Action item.
Output only the lines below that start at the line containing "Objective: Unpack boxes" and end at the line containing "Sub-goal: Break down", with both ends kept.

━━ Exercise material ━━

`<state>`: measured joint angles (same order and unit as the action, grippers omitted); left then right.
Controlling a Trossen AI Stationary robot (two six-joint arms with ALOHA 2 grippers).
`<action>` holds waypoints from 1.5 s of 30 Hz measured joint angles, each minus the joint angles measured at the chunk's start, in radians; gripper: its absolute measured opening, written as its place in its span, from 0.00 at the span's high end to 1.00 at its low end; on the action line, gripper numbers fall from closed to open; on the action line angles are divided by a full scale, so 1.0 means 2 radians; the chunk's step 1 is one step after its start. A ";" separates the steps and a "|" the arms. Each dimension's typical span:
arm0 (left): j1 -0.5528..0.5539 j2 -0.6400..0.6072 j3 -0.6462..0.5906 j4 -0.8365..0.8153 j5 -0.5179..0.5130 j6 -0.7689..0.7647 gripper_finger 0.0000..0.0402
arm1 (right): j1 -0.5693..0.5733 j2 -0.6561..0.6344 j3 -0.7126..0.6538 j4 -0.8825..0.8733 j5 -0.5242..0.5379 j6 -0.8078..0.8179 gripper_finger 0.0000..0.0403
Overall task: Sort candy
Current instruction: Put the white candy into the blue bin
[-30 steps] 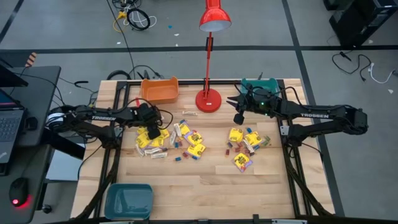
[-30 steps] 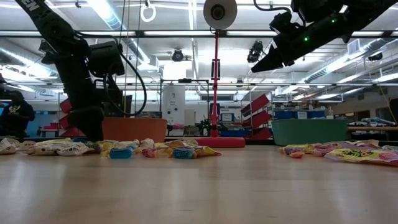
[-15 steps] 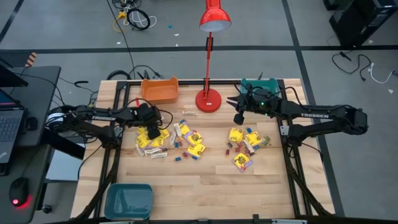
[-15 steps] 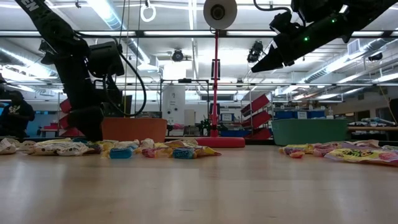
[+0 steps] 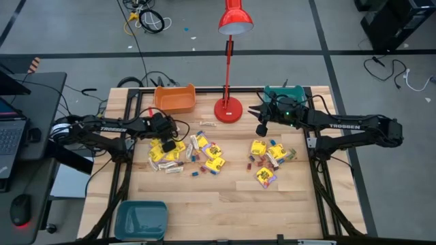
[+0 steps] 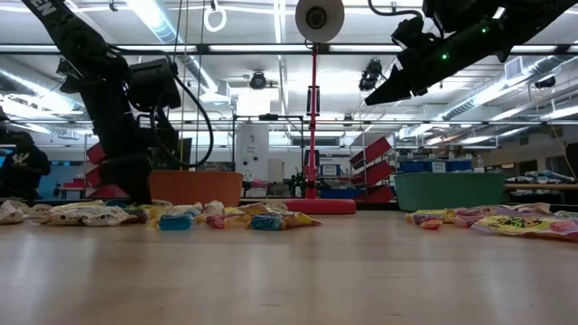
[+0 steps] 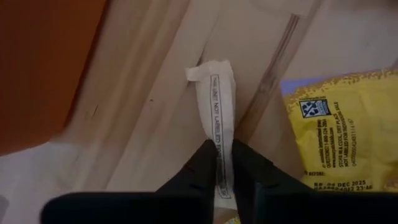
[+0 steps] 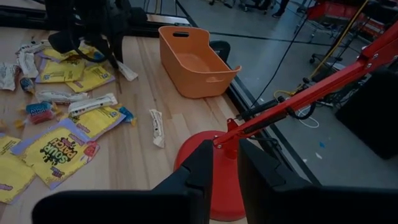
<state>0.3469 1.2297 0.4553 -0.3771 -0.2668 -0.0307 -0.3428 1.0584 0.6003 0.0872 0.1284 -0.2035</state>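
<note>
Two arms are in my view. My left gripper (image 7: 222, 163) sits low in the candy (image 5: 204, 155) pile near the orange bin (image 5: 175, 98), its fingers pinched on a pale beige bar (image 7: 219, 106) (print facing me). My right gripper (image 5: 261, 128) hangs above the table beside the red lamp (image 5: 229, 109), jaws narrowly parted, holding nothing.

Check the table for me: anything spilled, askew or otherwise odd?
Nothing damaged. One pale beige wrapped bar lies alone by the red lamp base, apart from both piles of wrapped candy. The left gripper has its jaws pinching another pale wrapper.
</note>
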 joint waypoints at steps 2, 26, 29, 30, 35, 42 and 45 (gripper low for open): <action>0.000 0.000 0.000 0.000 0.000 0.000 0.94 | 0.000 0.000 0.000 0.000 0.000 0.000 0.85; -0.034 -0.027 0.166 -0.164 0.012 0.036 0.95 | 0.000 0.000 0.000 0.000 0.000 -0.006 0.85; -0.060 -0.039 0.208 -0.192 0.050 0.025 0.95 | 0.000 0.000 0.000 0.000 0.000 -0.009 0.85; -0.070 -0.042 0.223 -0.204 0.065 0.020 0.95 | 0.000 0.000 0.000 0.000 0.000 -0.011 0.85; -0.136 -0.050 0.293 -0.255 0.128 -0.022 0.95 | 0.000 0.000 0.000 0.000 0.000 -0.017 0.85; -0.254 -0.050 0.353 -0.322 0.198 -0.145 0.95 | 0.000 0.000 0.000 0.002 0.000 -0.021 0.85; -0.314 -0.050 0.355 -0.337 0.231 -0.220 0.95 | -0.001 0.000 0.000 0.003 0.000 -0.021 0.85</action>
<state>-0.2804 1.1301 1.1652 -1.0501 0.1962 -0.4704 -0.3439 1.0584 0.6003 0.0925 0.1284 -0.2459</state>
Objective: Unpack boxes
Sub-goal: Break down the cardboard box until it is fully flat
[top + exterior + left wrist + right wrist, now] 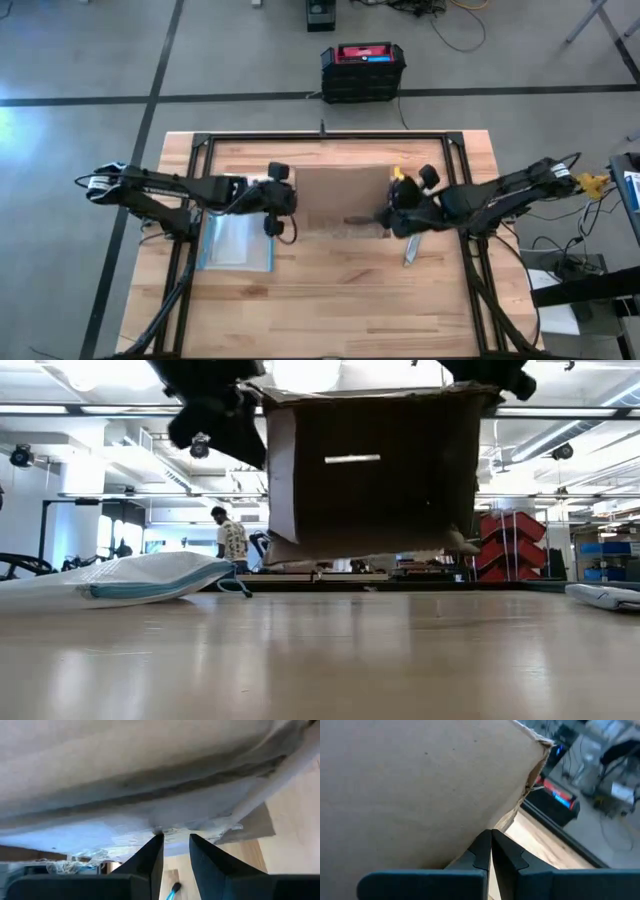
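cardboard box [340,198] up off the table, between both grippers | left gripper [175,840] narrow gap, pinching its taped edge | right gripper [491,840] clamped on opposite edge | clear pouch [236,242] below left arm

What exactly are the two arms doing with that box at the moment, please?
Both arms hold the box up off the table; the low view shows it hanging clear of the surface. The left end effector grips its left side and the right end effector its right side, fingers pinched on cardboard. A pouch lies on the table under the left arm.
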`<state>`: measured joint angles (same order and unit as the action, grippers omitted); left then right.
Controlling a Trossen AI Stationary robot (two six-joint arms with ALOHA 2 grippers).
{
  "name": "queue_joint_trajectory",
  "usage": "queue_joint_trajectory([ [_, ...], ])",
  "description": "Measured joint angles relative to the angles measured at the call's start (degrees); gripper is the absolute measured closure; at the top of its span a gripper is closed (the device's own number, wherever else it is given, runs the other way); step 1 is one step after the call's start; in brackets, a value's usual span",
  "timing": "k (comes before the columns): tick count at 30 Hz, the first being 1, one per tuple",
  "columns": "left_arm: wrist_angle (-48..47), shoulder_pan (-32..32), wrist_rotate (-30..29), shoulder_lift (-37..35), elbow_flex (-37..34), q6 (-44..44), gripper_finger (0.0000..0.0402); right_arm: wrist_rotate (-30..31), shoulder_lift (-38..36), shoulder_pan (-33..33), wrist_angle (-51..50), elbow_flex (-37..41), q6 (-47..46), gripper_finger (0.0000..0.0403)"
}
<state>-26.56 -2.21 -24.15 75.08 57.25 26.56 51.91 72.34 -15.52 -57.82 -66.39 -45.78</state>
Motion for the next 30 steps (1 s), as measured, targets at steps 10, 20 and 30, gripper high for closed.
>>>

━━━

Result below.
Objective: Unpack boxes
Sub-goal: Break down the cardboard box until it is fully flat

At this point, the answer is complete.